Work to be completed
Lines containing the string "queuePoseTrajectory": how many are there below? Answer with the number only.
● ● ● ●
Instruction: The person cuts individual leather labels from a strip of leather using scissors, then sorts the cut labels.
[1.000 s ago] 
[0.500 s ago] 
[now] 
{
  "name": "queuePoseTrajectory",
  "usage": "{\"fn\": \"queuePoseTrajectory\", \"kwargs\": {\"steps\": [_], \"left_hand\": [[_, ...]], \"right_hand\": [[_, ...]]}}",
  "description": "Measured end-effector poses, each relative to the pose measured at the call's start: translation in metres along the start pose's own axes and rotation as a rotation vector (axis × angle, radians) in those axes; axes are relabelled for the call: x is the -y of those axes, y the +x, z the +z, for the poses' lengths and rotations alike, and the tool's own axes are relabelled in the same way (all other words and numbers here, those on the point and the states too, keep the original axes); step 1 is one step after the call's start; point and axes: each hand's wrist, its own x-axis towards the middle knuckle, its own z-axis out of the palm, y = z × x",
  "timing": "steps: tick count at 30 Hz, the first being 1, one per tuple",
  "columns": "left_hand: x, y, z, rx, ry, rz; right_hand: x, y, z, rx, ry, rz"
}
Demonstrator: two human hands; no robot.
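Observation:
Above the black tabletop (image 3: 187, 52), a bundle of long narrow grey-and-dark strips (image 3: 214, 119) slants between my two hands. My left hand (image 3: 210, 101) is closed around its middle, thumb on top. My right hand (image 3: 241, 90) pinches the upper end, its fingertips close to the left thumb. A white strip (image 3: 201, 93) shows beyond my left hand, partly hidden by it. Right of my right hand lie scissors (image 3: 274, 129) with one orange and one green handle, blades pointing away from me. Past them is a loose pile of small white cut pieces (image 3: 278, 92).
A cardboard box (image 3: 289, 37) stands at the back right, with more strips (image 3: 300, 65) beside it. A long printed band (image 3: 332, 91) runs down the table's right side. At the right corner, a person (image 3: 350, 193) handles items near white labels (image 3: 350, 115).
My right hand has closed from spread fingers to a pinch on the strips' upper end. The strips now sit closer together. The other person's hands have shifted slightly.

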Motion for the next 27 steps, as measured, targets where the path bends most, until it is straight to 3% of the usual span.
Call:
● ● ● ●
Finished task
2